In the adhesive film for a polarizing plate according to this embodiment, the (meth) acrylic copolymer may have a weight average molecular weight of about 1,000,000g/mol or more, preferably about 1,500,000g/mol to about 3,000,000 g/mol.
The adhesive film for a polarizing plate according to this embodiment may further include a (meth) acrylic oligomer. The (meth) acrylic oligomer is composed of a (meth) acrylic monomer having a lower weight average molecular weight than the (meth) acrylic copolymer. For example, the (meth) acrylic oligomer can have a weight average molecular weight of about 50,000g/mol or less, preferably from about 1,000g/mol to about 50,000 g/mol. The (meth) acrylic oligomer can have a glass transition temperature of about-60 ℃ to about-30 ℃. Within this range, the adhesive film can inhibit the generation of cracks on the retardation film by preventing the solvent from being impregnated.
The (meth) acrylic oligomer can improve the durability of an adhesive film for a polarizing plate. The (meth) acrylic oligomer may be present in an amount of about 0.1 parts by weight to about 10 parts by weight, preferably about 1 part by weight to about 5 parts by weight, relative to 100 parts by weight of the (meth) acrylic copolymer. Within this range, the (meth) acrylic oligomer can improve the durability of the adhesive film for a polarizing plate.
Next, a polarizing plate according to another embodiment will be described with reference to fig. 2.
Referring to fig. 2, the polarizing plate 200 according to this embodiment includes a first adhesive film 110a, a first retardation film 150, a second adhesive film 110b, a second retardation film 160, and a polarizer 130 stacked in the stated order. Each of the first adhesive film 110a and the second adhesive film 110b may include the adhesive film for a polarizing plate according to this embodiment described above.
Each of the first and second retardation films 150 and 160 may be formed of at least one resin selected from among cyclic polyolefin resins, polycarbonate resins, and (meth) acrylic resins. Therefore, each of the first and second retardation films 150 and 160 suffers less cracking even when exposed to an organic solvent and heat treatment.
Each of the first and second retardation films 150 and 160 may have a thickness of about 5 μm to about 80 μm, for example about 20 μm to about 60 μm. In this thickness range, these retardation films can be used for polarizing plates.

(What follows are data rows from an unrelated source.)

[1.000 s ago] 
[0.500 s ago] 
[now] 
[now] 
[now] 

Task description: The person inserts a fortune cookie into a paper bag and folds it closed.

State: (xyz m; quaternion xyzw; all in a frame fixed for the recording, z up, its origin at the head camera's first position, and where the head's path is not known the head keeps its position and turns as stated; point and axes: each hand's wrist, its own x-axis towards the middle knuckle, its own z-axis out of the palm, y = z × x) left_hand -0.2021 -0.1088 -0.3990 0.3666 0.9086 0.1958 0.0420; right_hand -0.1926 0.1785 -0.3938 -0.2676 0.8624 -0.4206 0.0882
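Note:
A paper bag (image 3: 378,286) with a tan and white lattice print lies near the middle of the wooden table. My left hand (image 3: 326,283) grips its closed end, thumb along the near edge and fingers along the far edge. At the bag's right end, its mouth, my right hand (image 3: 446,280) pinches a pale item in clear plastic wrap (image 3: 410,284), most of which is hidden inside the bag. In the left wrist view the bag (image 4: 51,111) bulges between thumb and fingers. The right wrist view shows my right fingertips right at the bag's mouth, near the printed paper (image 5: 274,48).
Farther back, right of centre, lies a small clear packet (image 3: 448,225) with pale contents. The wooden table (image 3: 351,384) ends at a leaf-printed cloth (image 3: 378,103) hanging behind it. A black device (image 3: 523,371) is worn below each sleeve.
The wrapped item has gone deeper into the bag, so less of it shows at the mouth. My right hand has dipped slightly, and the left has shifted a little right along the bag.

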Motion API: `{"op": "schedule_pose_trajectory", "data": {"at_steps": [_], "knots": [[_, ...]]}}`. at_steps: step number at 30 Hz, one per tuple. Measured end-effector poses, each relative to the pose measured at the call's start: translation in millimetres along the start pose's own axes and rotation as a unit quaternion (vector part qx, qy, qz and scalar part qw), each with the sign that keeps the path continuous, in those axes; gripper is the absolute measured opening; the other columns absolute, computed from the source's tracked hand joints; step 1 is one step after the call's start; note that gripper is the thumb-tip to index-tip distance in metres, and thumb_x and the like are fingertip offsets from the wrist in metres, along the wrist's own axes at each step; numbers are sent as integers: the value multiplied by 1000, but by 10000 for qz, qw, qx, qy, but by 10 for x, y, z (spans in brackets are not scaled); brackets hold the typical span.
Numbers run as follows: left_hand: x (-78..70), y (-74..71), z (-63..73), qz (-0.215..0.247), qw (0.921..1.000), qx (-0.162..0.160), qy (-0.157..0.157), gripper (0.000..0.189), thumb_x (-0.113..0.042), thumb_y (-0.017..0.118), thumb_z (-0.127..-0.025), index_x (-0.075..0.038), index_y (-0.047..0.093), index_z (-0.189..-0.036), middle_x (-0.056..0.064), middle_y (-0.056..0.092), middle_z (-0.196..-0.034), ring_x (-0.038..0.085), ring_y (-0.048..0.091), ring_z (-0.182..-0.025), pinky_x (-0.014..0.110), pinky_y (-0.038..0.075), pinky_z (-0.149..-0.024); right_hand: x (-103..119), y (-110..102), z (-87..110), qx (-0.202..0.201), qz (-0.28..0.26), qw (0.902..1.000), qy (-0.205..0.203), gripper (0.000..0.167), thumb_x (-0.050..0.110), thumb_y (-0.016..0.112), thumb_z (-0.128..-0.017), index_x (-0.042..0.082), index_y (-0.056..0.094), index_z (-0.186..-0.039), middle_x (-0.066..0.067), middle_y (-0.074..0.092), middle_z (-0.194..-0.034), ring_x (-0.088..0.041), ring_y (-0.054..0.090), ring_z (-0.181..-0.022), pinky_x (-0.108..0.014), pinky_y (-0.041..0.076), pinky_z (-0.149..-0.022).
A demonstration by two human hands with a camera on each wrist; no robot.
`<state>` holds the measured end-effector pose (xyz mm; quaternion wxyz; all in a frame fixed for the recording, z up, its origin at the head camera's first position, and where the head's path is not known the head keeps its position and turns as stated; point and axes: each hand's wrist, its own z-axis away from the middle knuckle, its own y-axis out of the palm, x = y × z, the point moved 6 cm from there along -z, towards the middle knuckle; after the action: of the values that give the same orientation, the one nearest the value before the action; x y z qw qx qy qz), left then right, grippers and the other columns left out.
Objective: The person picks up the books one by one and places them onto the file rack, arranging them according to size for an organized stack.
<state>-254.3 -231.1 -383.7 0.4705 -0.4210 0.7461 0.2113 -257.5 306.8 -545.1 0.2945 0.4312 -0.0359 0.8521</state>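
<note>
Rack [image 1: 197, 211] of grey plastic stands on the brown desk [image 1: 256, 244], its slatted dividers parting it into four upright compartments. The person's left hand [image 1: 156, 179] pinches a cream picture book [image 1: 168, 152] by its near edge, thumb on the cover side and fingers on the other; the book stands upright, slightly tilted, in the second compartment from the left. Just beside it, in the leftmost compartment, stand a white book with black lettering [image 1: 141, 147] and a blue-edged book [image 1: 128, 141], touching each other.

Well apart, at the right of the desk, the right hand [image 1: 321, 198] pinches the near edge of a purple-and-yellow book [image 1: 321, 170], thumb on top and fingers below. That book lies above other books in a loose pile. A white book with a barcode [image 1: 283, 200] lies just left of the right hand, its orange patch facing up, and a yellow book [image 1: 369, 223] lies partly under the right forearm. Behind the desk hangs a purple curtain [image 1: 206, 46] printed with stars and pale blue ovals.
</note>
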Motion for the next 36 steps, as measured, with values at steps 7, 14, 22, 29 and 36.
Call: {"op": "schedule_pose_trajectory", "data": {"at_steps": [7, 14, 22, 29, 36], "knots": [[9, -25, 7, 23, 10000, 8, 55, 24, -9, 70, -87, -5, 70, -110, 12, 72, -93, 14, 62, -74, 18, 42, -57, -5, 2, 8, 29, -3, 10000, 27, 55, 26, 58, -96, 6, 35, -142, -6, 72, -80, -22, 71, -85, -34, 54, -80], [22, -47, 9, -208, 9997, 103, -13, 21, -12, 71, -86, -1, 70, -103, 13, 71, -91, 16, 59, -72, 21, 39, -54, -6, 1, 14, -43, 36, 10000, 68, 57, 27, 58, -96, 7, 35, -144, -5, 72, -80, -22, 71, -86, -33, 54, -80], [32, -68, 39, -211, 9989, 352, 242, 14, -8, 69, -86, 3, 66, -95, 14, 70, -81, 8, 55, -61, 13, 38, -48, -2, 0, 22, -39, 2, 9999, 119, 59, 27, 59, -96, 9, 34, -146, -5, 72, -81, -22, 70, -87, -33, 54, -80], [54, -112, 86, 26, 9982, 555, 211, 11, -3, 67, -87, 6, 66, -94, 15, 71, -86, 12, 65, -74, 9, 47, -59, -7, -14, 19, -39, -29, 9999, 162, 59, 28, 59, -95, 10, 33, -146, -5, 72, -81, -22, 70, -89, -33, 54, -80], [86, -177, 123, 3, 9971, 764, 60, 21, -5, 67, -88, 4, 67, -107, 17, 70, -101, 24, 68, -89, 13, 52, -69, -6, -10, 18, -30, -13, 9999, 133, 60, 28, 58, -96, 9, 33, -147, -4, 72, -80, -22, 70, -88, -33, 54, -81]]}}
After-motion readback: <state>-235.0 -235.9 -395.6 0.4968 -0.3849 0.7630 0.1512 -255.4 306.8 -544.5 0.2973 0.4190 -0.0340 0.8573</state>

Although fig. 2 shows an embodiment in which both the first adhesive film 110a and the second adhesive film 110b include adhesive films according to the present invention, an embodiment in which only one of the first adhesive film 110a and the second adhesive film 110b includes an adhesive film according to the present invention is also within the scope of the present invention. In addition, although not shown in fig. 2, a typical protective film or retardation film may be stacked on the upper surface of the polarizer. In the embodiment illustrated in fig. 2, the first retardation film and the second retardation film have different characteristics in terms of thickness, material, and phase retardation, but an embodiment in which the first and second retardation films have the same characteristics is also within the scope of the present invention. Although not shown in fig. 2, an adhesive layer or an adhesive layer may be formed between the polarizer and the second retardation film.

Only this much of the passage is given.